Como em 98, eleição evidencia política econômica frágil

GUSTAVO PATÚ
SECRETÁRIO-ASSISTENTE DE REDAÇÃO

Nas eleições de 98, o mercado sabia que a política econômica de então, voltada para segurar o dólar em torno de R$ 1,20, era insustentável tecnicamente. Acreditava, porém, que o único candidato a defendê-la -o presidente Fernando Henrique Cardoso- era o mais indicado a alterá-la.
Agora, o mercado sabe que a atual condução da economia, voltada para o controle dos gastos públicos, embora mais realista, é insustentável politicamente -todos os candidatos, inclusive o do governo, se propõem a alterá-la para retomar o crescimento.
Diferenças à parte, existem nos dois casos a certeza de que a política econômica mudará e o consequente medo do desconhecido, com o agravante, para o mercado, de que desta vez a oposição lidera as pesquisas de intenção de voto.
E a crise das últimas semanas deixou claro que, como em 98, os presidenciáveis prometerão manter a estabilidade da moeda e avançar em conquistas sociais, mas o eleito correrá o risco de gastar a maior parte do mandato apenas tentando desfazer uma armadilha chamada dívida pública.
Há quatro anos, a dívida de União, Estados e municípios caminhava para fechar o primeiro mandato de FHC em R$ 390 bilhões, num ritmo explosivo de crescimento -eram R$ 150 bilhões no início do governo.
Foi uma consequência direta do Plano Real, cuja estratégia se baseava em manter o dólar barato, graças a juros cada vez mais altos para seduzir credores e investidores estrangeiros.
A equipe econômica subestimou os custos dessa estratégia, acreditando que o bom desempenho da economia mundial, puxada pelos EUA, e o programa de privatizações bastariam para manter o fluxo de capital externo.
Para piorar a situação, o controle de gastos não estava entre as prioridades políticas do governo, que praticamente não economizava nada da arrecadação de impostos para pagar juros.

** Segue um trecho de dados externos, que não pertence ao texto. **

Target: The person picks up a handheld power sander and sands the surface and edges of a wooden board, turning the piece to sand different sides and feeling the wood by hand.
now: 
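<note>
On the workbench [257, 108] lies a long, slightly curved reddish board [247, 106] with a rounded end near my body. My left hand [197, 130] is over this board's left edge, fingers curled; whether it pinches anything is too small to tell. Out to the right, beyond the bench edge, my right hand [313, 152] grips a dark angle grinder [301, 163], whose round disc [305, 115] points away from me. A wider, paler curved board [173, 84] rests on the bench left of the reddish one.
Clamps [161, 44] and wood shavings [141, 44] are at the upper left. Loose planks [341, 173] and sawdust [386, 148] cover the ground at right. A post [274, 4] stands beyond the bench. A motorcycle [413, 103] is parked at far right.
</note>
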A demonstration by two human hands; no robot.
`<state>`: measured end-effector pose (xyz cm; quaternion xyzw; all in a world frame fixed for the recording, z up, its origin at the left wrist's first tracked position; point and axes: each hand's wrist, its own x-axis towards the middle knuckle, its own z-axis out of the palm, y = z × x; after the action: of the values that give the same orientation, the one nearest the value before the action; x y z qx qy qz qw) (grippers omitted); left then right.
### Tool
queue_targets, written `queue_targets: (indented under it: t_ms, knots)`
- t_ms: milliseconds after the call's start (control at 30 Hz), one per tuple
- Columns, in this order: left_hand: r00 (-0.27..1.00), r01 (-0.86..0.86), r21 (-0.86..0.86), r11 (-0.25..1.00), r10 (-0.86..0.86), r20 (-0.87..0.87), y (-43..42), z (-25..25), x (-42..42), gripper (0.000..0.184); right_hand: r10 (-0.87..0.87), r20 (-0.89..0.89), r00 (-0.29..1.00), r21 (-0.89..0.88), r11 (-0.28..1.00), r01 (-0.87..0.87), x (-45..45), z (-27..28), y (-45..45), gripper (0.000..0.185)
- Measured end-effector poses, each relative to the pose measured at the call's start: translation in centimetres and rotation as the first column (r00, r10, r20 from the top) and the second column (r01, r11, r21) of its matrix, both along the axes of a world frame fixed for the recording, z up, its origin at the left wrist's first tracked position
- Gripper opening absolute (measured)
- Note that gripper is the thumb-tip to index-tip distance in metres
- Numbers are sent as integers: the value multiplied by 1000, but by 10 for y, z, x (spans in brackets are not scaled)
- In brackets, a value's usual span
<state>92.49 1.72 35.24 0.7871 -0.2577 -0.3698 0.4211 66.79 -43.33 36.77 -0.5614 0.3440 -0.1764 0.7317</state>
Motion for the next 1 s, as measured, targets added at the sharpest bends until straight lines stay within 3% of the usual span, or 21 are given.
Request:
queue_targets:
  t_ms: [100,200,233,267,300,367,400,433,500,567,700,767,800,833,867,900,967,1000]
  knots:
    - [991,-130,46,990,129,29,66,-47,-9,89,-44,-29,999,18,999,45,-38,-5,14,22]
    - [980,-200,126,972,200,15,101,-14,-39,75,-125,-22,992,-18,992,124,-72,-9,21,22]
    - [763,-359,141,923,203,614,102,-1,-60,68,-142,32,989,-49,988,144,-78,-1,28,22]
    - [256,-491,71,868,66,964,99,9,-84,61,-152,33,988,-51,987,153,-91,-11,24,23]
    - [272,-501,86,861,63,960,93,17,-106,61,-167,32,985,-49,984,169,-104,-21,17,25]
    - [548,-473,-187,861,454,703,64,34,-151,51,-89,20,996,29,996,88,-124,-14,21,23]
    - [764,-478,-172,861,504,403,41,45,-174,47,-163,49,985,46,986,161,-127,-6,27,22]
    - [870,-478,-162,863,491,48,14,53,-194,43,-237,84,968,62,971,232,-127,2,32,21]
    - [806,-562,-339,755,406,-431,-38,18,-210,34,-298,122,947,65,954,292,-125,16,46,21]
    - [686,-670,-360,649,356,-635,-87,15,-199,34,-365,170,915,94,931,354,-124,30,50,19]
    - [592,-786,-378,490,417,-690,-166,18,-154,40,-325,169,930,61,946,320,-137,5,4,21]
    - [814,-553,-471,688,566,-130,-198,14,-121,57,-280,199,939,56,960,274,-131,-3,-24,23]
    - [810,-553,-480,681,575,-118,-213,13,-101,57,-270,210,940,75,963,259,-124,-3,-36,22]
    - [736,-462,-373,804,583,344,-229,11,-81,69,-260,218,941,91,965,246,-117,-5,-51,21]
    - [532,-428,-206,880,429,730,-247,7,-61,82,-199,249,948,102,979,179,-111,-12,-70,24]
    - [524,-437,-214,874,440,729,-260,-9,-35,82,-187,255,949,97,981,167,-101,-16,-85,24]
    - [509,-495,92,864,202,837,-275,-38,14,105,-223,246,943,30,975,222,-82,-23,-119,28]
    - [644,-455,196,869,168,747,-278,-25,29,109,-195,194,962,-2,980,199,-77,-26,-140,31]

Em 98, estava criado um cenário de tragédia: a moratória da Rússia assustou os investidores, o Brasil deixou de receber capital externo, os juros passaram de 40% ao ano e tornaram ainda maior a desconfiança em relação à capacidade do governo de pagá-los.

Mudança radical
No segundo mandato de FHC, o nó não chegou a ser desatado -foi apenas afrouxado, a partir de uma guinada radical da política econômica e de um megapacote de apoio internacional negociado com o FMI.
O real foi desvalorizado, e o dólar passou a flutuar livremente; a balança comercial, favorecida pelo novo câmbio, passou de deficitária a superavitária, reduzindo a dependência em relação ao capital externo; os juros caíram de patamar; o governo elevou fortemente os impostos e passou a destinar enormes parcelas da receita ao pagamento da dívida.

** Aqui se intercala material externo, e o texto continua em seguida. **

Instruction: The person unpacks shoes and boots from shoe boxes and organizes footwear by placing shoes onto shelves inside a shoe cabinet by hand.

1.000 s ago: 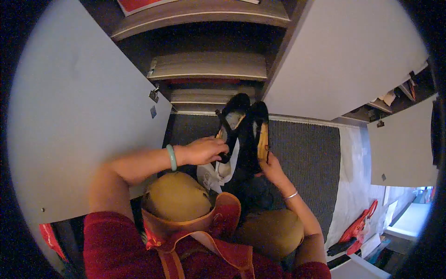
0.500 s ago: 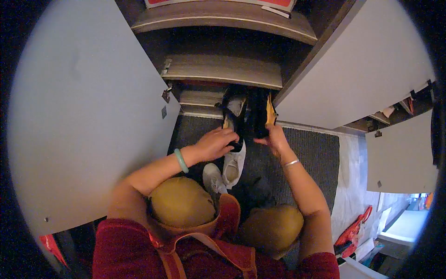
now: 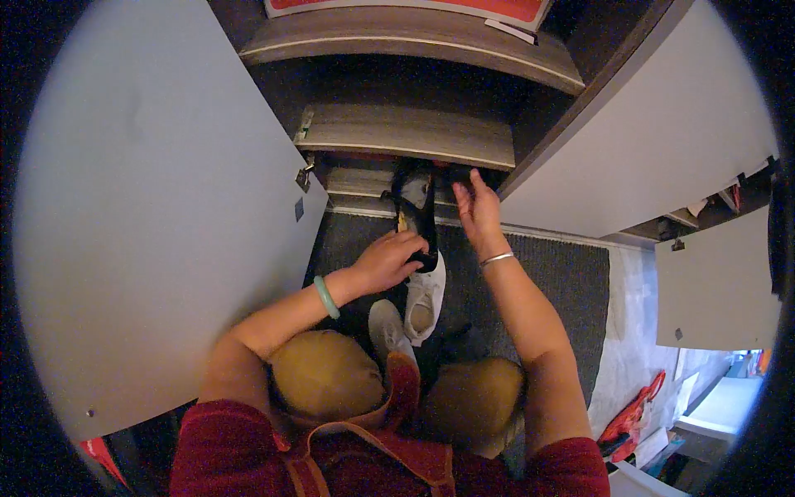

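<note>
Head view: left hand [image 3: 391, 260] holds black shoe [image 3: 421, 209], stowing step apparent; right hand [image 3: 479, 212], cannot tell grip. Next calls for level push.

I count two bare hands, one left hand [image 3: 389, 262] and one right hand [image 3: 479, 214], wearing one pale green rounded bangle [image 3: 326, 297] and one thin silver bracelet [image 3: 497, 258]. I make out one black open-topped shoe [image 3: 426, 222]; beside the right hand it is too dark for me to tell whether there is a second. I also get one white lace-up shoe [image 3: 422, 302], one greyish-white shoe [image 3: 386, 325], two rounded mustard-brown knees [image 3: 327, 377], three flat pale grey doors [image 3: 157, 224], at least three brown wood-grain shelves [image 3: 406, 137] and one dark grey ribbed mat [image 3: 555, 273].
</note>
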A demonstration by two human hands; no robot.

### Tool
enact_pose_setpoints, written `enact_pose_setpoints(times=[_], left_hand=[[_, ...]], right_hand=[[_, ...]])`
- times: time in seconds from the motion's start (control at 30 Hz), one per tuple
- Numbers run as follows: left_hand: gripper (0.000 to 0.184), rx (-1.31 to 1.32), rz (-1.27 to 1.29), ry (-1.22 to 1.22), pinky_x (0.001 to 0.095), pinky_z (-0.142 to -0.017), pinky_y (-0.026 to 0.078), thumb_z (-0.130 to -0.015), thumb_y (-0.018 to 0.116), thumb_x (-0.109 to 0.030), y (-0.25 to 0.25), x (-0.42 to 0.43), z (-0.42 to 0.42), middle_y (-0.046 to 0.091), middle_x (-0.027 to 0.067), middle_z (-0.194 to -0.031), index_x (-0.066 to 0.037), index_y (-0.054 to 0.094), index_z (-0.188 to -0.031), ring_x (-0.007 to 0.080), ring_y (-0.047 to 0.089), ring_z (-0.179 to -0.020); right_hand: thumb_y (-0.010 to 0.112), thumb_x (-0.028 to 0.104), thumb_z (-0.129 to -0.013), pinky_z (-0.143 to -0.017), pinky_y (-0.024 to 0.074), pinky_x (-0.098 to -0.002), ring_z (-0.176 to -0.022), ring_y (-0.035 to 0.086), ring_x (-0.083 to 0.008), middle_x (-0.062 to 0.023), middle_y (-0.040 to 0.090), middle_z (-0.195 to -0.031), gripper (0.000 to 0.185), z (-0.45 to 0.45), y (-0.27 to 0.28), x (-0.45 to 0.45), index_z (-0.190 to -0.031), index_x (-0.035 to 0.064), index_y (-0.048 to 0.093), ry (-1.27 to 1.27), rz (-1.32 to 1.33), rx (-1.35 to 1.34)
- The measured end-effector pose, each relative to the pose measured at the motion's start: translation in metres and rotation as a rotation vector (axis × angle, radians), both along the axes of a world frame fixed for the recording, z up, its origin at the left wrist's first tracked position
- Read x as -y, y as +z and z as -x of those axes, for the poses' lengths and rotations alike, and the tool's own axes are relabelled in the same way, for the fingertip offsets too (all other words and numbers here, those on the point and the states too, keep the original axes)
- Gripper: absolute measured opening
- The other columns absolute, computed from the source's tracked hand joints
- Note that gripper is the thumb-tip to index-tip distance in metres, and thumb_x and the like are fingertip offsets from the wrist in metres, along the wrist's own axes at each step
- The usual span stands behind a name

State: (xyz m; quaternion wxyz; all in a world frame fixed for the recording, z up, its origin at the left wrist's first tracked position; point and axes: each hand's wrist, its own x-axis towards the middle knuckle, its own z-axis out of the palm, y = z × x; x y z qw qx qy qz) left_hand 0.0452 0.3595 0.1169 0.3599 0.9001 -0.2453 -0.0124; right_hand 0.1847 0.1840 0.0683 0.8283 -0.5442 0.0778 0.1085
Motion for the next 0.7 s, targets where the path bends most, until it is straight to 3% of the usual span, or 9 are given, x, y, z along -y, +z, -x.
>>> enact_pose_setpoints(times=[0.07,0.1,0.23,0.3,0.57,0.7], left_hand=[[0.024,-0.010,-0.009,0.009,0.0390,-0.079,0.041,-0.074,0.060,-0.011,-0.005,-0.002,0.001,0.052,0.0117,-0.093,-0.007,0.050,-0.096,0.0320,0.050,-0.091],[0.024,-0.012,-0.011,0.010,0.0390,-0.079,0.041,-0.074,0.060,-0.011,-0.004,-0.003,0.000,0.052,0.0117,-0.093,-0.007,0.050,-0.096,0.0320,0.050,-0.091],[0.023,-0.025,0.026,0.006,0.0382,-0.080,0.040,-0.075,0.060,-0.011,0.002,-0.005,0.001,0.052,0.0112,-0.093,-0.008,0.051,-0.096,0.0312,0.050,-0.091],[0.023,-0.029,0.014,0.016,0.0380,-0.080,0.040,-0.075,0.060,-0.011,0.001,-0.004,0.001,0.052,0.0110,-0.093,-0.008,0.051,-0.095,0.0309,0.050,-0.091],[0.023,-0.004,-0.017,0.007,0.0385,-0.084,0.039,-0.078,0.057,-0.014,-0.013,-0.004,0.000,0.050,0.0099,-0.095,-0.008,0.049,-0.099,0.0306,0.049,-0.093],[0.023,0.027,-0.080,0.012,0.0389,-0.084,0.039,-0.079,0.056,-0.014,-0.008,-0.006,-0.003,0.049,0.0107,-0.096,-0.009,0.049,-0.100,0.0310,0.049,-0.093]], right_hand=[[0.058,0.022,-0.084,-0.072,0.0517,-0.0246,-0.081,0.056,-0.0197,-0.0118,0.054,-0.092,0.033,-0.001,0.005,-0.006,-0.104,-0.0029,0.048,-0.193,-0.314,-0.169],[0.059,0.027,-0.083,-0.073,0.0508,-0.0256,-0.084,0.056,-0.0205,-0.0131,0.053,-0.096,0.043,0.000,0.006,-0.006,-0.111,-0.0021,0.045,-0.168,-0.324,-0.153],[0.061,0.031,-0.082,-0.071,0.0508,-0.0264,-0.084,0.056,-0.0199,-0.0126,0.054,-0.096,0.046,0.009,0.015,-0.019,-0.111,-0.0010,0.045,-0.287,-0.287,-0.277],[0.062,0.031,-0.080,-0.071,0.0502,-0.0254,-0.085,0.056,-0.0188,-0.0108,0.055,-0.097,0.043,0.011,0.023,-0.021,-0.107,-0.0002,0.048,-0.294,-0.158,-0.302],[0.059,0.018,-0.082,-0.076,0.0485,-0.0291,-0.094,0.057,-0.0203,-0.0077,0.053,-0.105,0.027,0.009,0.003,-0.011,-0.104,0.0047,0.050,-0.177,-0.342,-0.172],[0.058,0.018,-0.083,-0.076,0.0486,-0.0298,-0.093,0.057,-0.0199,-0.0067,0.054,-0.102,0.023,0.013,-0.031,0.002,-0.101,0.0062,0.050,-0.144,-0.243,-0.284]])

O acordo com o FMI, bancado pela administração norte-americana de Bill Clinton, contribuiu para que o país mantivesse dólares em suas reservas e evitasse um descrédito internacional como o vivido hoje pela Argentina.
FHC conseguiu promover o que provavelmente foi a desvalorização de moeda mais bem-sucedida dos anos recentes, sem disparada da inflação nem recessão aguda, mas ao preço de sacrificar sua popularidade e a capacidade de iniciativa política do governo.

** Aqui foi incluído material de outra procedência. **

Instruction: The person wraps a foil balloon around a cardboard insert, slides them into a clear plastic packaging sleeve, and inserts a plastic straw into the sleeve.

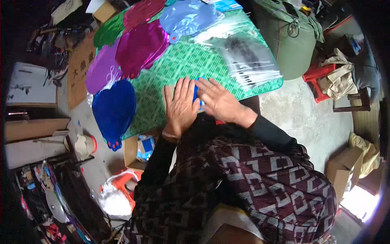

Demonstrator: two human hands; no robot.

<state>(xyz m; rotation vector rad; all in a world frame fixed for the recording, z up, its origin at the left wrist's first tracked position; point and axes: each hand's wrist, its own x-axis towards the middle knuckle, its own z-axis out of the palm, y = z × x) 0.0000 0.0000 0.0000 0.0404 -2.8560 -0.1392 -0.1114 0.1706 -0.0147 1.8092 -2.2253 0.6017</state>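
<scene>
Both of my hands lie at the near edge of the green checked tabletop (162, 69). My left hand (178, 103) is palm down with its fingers stretched out, over the left side of a small blue piece (196, 92). From the right, my right hand (219, 99) rests on the same piece, fingers extended and slightly apart. Most of the blue piece is hidden under the hands, so its kind cannot be made out. To the left lies a flat dark blue foil balloon (114, 107), partly over the table edge. Beyond it are a purple balloon (101, 71) and a magenta one (140, 49).
A light blue foil balloon (189, 18) and a green one (109, 32) lie farther back. Clear plastic bags (252, 61) cover the table's right side. A big green sack (284, 44) stands beyond. A red stool (319, 79) is right; a cardboard box (131, 152) sits below left.
</scene>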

E também ao preço, agora bem mais visível, de uma nova escalada da dívida pública: como boa parte dela é em dólar ou corrigida pelo dólar, a queda do real acabou por arrastá-la à casa dos R$ 700 bilhões de hoje.

Paralisia
Mesmo que a dívida ainda seja administrável, como sustentam o governo e até o PT, todos preocupados em não assustar os credores, o fato é que ela inviabilizou a política econômica anterior e paralisou a atual.
No segundo mandato de FHC, só houve crescimento satisfatório em 2000, quando a economia americana ia bem e não houve crises em países emergentes.
O governo destina cada vez mais dinheiro ao pagamento de juros, mas mesmo os quase R$ 49 bilhões previstos para este ano são insuficientes para a despesa; numa conta grosseira, taxas ainda muito altas como as atuais, de 18,5%, aplicadas a uma dívida de R$ 700 bilhões, resultam em quase R$ 130 bilhões ao ano.
Não por acaso, a prioridade de todos os presidenciáveis é a redução dos juros. O que não está claro é como e em quanto tempo isso poderá ser feito -e sem sacrificar outra promessa, a de preservar a estabilidade da moeda.